The Two Democrats Debated. They Agreed on Almost Everything Except the One Thing That Matters Most Here.
The NY-21 Democratic primary debate aired Thursday night on CBS6. If you were expecting a brawl, you didn't get one. Blake Gendebien and Stuart Amoriell agreed on most of it — universal healthcare, getting corporate money out of politics, repairing the relationship with Canada. They even shook hands at the end.
That alone made it a different kind of event than the Republican debate two weeks earlier, which Gendebien called a "mess" and which ended with one candidate refusing to shake the other's hand.
But on the one issue that has defined this race in the Tri-Lakes — immigration — they split hard.
The ICE divide
Amoriell wants ICE dismantled and replaced. Full stop. "We are seeing immigrants torn from their homes and innocent immigrant schoolchildren torn from their schools," he said.
This isn't abstract for him. ICE detained 21 workers in a May 28 raid in Lake Placid — including, by his account, an employee at his own restaurant. That raid is why he entered the race.
Gendebien won't go that far. He said he would not defund ICE, but would require agents to remove their facemasks. His position is an overhaul of the federal immigration system, not abolition of the agency.
That's the clearest daylight between them. One wants to tear it down. The other wants to reform it.
Where they sound alike
On most everything else, the two ran in the same lane. Amoriell framed his campaign around anger: "I am angry and frustrated that we continue to provide tax benefits and incentives to the wealthy and corporations while the rest of us struggle to put food on the table and gas in our tanks."
Gendebien framed his around place. "I know what it is like to take my son an hour and a half to two hours to Syracuse for a routine doctor's appointment. It is unacceptable, and it is only getting worse," he said, tying high gas prices to the international conflicts squeezing rural dairy farms.
Both leaned on identity. Gendebien: "I'm not a politician. I'm a patriot. It's time to send a farmer to Congress. We have enough wealthy politicians." Amoriell pointed to his business background and said the time for timid politics is over.
On Iran
Both criticized the war. Amoriell called for Congress to exercise the War Powers Resolution and end the conflict, calling Iran an enemy but not an imminent threat.

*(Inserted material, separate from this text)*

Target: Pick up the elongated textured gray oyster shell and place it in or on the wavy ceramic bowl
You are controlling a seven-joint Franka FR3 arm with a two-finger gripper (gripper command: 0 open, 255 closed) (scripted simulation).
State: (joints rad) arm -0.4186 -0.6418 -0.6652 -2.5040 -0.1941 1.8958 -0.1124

Gendebien called the ayatollah a "terrible" dictator but noted that rural districts like NY-21 make up 16% of the population yet supply nearly half the nation's military recruits — a reminder of who actually gets sent to these wars.
What's actually at stake
Here's the part that matters for how you vote. Amoriell is not running on a third-party line. If he loses the primary, he's out — and he's said he'll endorse Gendebien for the general. Gendebien holds the independent Lower Costs Now line, so he's on the November ballot no matter what.
So the June 23 primary isn't just picking a nominee. For Amoriell, it's the whole race. For Gendebien, it's a checkpoint.
Early voting is open now and runs through June 21. The primary is June 23. You must be registered as a Democrat to vote in it. Check your registration and polling place at voterlookup.elections.ny.gov.